Find the word "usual" in the listing. Copy out each line where it occurs.

────

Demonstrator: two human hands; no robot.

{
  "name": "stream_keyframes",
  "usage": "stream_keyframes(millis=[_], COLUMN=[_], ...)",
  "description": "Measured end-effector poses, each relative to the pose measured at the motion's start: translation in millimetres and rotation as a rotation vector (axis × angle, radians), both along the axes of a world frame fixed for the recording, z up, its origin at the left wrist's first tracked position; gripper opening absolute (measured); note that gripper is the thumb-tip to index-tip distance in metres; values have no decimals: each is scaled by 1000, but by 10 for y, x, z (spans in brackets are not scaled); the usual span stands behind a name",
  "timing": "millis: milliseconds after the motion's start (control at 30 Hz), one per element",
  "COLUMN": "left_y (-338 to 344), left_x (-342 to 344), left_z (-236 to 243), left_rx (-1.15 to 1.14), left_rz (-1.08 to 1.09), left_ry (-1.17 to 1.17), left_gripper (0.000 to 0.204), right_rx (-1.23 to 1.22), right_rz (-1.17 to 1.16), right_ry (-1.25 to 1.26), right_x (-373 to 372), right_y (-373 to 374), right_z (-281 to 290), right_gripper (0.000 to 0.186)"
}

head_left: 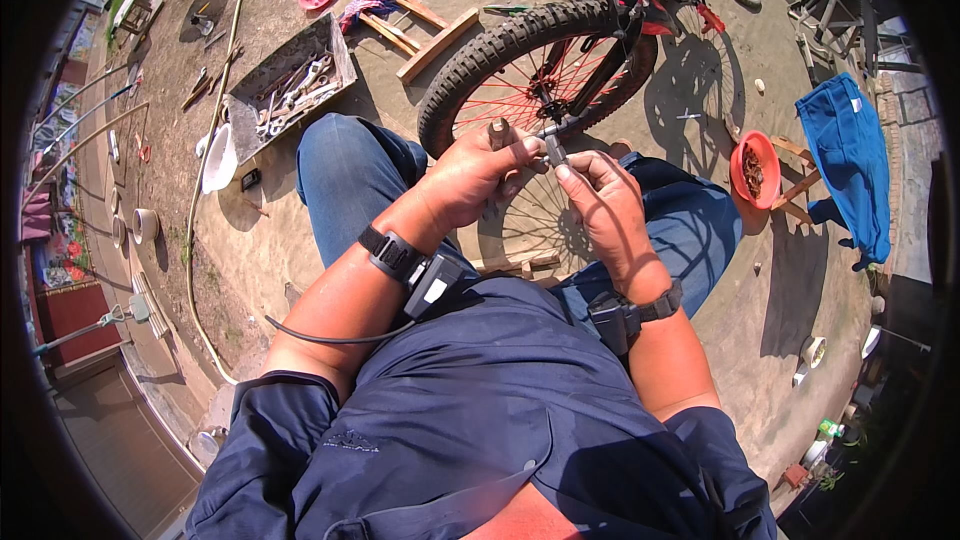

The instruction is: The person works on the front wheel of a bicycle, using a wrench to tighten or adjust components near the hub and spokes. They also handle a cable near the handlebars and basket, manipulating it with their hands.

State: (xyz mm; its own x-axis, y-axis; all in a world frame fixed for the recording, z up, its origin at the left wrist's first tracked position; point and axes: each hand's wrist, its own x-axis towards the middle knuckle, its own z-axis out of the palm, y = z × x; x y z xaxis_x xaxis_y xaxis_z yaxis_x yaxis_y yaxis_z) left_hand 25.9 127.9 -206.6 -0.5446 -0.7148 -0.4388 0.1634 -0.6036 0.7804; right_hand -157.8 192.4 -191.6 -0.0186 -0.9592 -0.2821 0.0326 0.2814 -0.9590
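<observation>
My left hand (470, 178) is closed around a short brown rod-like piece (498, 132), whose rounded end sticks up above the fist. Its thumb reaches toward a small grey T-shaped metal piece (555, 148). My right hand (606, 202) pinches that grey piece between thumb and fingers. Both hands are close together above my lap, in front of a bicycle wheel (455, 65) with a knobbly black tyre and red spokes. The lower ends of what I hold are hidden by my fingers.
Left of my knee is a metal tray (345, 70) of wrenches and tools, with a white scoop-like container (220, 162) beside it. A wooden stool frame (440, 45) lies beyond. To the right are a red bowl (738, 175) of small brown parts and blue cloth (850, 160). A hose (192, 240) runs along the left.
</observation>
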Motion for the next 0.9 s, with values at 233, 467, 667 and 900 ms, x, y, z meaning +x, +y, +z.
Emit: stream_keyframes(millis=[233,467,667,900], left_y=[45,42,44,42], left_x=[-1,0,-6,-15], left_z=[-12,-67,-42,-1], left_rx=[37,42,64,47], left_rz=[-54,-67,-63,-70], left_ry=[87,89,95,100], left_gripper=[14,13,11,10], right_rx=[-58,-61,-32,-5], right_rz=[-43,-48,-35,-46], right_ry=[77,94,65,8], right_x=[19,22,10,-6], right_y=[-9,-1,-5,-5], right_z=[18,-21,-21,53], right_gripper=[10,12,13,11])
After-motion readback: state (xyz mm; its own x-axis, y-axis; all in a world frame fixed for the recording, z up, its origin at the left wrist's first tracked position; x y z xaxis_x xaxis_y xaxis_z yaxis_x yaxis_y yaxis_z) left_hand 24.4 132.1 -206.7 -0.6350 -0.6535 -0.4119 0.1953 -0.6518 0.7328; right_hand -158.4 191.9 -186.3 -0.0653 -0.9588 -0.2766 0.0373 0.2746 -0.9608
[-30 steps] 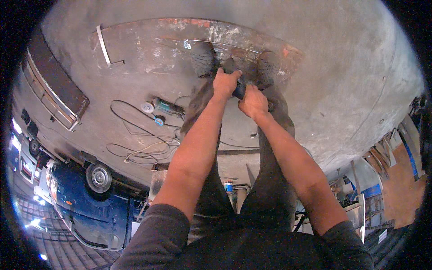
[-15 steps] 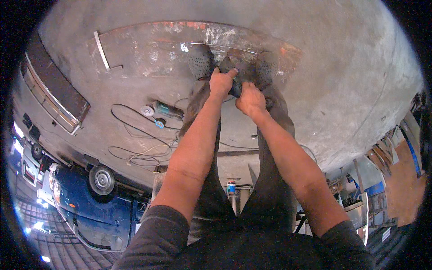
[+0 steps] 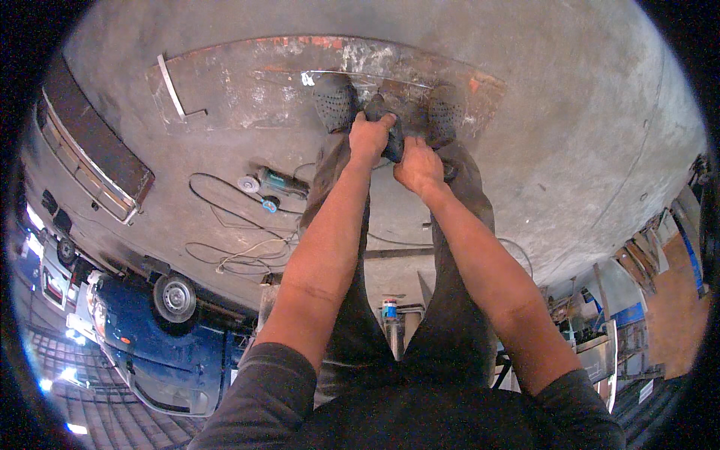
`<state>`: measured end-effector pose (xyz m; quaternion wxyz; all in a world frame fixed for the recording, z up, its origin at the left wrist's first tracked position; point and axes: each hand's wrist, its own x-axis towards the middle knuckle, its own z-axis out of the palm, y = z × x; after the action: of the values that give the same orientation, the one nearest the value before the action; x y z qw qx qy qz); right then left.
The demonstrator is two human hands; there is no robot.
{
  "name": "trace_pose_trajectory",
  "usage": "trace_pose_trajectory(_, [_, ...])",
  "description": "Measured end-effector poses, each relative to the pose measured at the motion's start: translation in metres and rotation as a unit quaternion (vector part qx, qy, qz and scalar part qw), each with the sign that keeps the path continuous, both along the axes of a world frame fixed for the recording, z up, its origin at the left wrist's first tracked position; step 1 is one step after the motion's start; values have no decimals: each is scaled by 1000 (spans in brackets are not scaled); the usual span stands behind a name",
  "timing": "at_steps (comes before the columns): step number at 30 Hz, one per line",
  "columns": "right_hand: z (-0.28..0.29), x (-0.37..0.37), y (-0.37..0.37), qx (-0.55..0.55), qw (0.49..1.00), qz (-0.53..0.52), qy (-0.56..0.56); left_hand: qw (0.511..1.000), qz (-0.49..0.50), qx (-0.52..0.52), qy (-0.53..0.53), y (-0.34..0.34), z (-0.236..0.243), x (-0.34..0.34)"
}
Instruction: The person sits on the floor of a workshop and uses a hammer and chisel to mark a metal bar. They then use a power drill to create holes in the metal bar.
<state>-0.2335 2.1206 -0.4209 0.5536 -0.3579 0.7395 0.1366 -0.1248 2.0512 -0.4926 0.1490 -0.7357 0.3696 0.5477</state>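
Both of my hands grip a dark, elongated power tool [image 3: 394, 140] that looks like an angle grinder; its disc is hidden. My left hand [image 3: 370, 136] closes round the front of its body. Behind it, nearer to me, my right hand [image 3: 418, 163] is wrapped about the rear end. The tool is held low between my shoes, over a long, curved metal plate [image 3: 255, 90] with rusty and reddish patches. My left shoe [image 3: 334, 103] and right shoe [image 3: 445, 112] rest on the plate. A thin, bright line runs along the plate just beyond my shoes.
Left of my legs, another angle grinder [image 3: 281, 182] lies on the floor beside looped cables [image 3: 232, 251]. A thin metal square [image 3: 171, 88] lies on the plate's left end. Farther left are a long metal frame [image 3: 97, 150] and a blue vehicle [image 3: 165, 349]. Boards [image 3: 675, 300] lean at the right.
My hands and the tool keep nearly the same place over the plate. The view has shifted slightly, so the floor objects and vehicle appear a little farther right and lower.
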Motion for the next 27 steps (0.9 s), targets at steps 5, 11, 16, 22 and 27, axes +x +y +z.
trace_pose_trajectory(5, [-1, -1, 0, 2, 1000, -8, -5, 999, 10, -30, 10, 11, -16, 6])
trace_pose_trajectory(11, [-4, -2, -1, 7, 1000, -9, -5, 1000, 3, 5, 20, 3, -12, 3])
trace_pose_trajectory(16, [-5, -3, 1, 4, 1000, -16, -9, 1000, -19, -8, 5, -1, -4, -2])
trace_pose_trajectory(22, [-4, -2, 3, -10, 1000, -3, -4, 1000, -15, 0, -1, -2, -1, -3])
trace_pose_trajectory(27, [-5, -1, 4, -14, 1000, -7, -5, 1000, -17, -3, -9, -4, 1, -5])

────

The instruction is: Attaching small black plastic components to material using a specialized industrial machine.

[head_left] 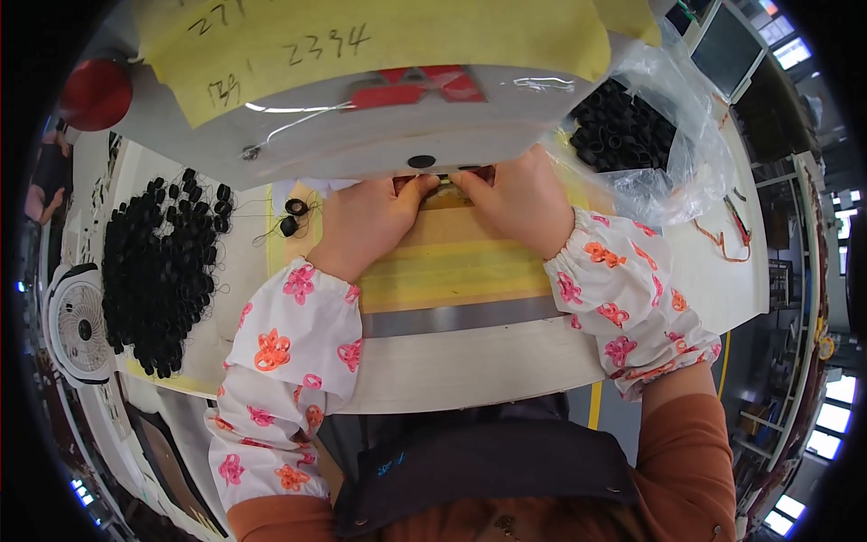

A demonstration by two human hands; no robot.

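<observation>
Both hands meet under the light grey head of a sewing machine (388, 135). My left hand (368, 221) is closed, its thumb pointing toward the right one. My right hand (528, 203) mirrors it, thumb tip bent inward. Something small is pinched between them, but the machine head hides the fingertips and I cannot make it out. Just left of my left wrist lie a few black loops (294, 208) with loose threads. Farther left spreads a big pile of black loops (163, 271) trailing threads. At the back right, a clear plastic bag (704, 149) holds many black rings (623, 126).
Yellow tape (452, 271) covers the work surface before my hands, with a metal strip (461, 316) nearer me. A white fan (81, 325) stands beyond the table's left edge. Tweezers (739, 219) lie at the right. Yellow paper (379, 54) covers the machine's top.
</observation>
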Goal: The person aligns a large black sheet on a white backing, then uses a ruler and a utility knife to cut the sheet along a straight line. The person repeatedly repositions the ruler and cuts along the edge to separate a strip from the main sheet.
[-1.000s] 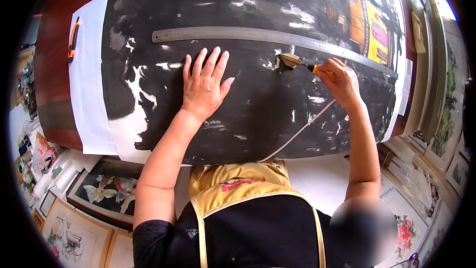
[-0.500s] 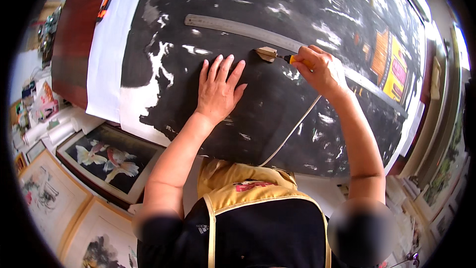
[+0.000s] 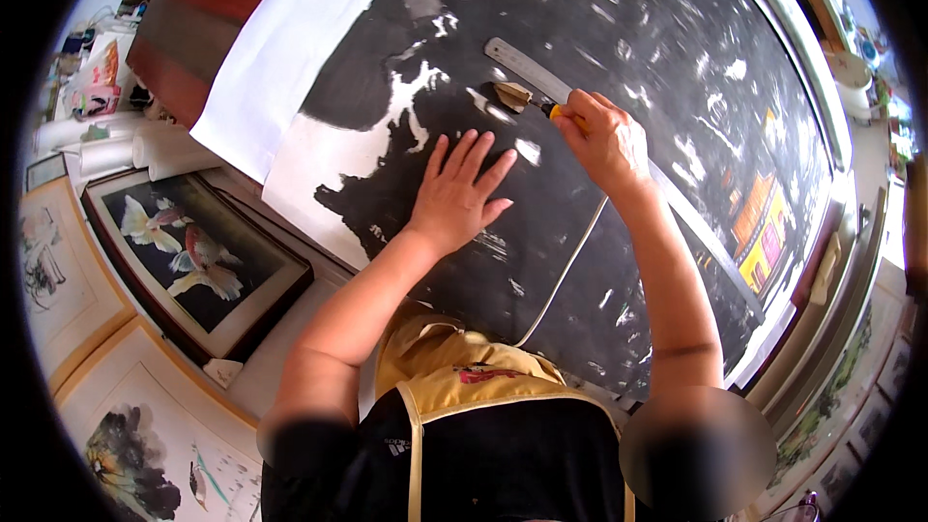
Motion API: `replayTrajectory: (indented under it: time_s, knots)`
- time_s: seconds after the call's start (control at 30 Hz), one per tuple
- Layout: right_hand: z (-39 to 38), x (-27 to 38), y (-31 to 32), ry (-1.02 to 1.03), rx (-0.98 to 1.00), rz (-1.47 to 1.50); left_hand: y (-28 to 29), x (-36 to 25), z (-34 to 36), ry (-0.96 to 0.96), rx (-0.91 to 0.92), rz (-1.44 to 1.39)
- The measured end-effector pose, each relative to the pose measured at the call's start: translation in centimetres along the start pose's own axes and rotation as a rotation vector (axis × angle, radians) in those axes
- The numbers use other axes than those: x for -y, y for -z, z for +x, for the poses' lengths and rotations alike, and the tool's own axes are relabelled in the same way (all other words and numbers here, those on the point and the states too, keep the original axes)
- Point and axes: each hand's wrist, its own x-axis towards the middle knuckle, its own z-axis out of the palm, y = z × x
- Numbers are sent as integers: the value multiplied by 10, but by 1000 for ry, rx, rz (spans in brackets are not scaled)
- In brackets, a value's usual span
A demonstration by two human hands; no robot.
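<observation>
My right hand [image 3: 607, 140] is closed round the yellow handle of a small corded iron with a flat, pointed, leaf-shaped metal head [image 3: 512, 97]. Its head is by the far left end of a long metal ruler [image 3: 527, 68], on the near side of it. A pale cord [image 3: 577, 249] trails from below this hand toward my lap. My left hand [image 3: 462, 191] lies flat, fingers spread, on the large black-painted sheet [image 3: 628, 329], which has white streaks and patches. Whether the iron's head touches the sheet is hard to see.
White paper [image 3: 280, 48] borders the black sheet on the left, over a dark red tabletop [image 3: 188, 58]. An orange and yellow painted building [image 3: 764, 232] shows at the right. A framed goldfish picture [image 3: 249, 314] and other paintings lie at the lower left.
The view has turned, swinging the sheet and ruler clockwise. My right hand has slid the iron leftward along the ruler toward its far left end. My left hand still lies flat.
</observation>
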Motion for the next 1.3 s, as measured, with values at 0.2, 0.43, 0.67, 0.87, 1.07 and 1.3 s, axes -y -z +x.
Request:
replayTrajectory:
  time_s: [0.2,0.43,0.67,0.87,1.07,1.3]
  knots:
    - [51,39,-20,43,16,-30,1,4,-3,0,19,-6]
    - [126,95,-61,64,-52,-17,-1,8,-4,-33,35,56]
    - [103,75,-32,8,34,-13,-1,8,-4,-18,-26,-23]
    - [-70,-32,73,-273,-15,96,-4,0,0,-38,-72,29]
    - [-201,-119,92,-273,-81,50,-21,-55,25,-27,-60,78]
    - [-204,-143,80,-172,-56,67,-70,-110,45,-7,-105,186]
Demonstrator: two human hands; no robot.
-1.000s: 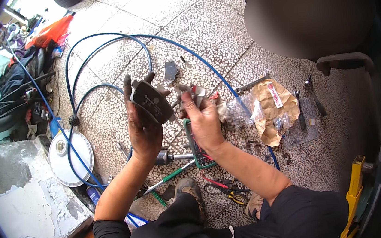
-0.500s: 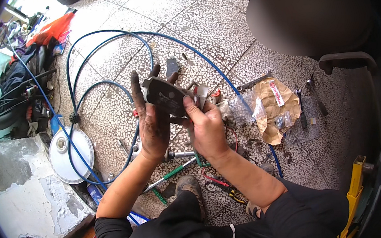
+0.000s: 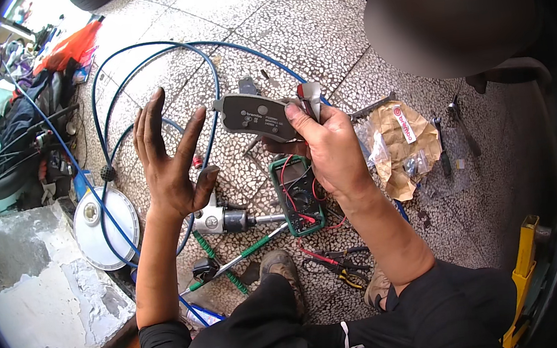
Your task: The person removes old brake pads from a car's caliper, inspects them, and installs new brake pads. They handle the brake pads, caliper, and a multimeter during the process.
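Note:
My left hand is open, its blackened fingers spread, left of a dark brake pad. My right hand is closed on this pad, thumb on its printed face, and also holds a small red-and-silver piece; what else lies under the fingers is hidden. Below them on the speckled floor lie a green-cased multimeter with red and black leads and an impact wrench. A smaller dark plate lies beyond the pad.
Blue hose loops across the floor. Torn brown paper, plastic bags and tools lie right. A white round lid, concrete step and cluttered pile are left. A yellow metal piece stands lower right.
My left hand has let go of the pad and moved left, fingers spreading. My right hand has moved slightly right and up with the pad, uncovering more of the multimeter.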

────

■ Solution to this task:
  "description": "Measured end-effector poses, each relative to the pose measured at the motion's start: translation in millimetres and rotation as a rotation vector (axis × angle, radians), both along the axes of a world frame fixed for the recording, z up, its origin at the left wrist's first tracked position; gripper opening absolute (measured); note that gripper is the thumb-tip to index-tip distance in metres; values have no decimals: each is scaled by 1000, but by 10 for y, x, z (spans in brackets are not scaled); the usual span stands behind a name",
  "description": "Measured end-effector poses, each relative to the pose measured at the motion's start: translation in metres and rotation as a unit quaternion (vector part qx, qy, qz and scalar part qw), each with the sign that keeps the path continuous, both along the axes of a world frame fixed for the recording, z up, its origin at the left wrist's first tracked position; step 1 is one step after the motion's start; values have no decimals: each is scaled by 1000 (spans in brackets are not scaled); the usual span stands behind a name",
- In brackets, a value's usual span

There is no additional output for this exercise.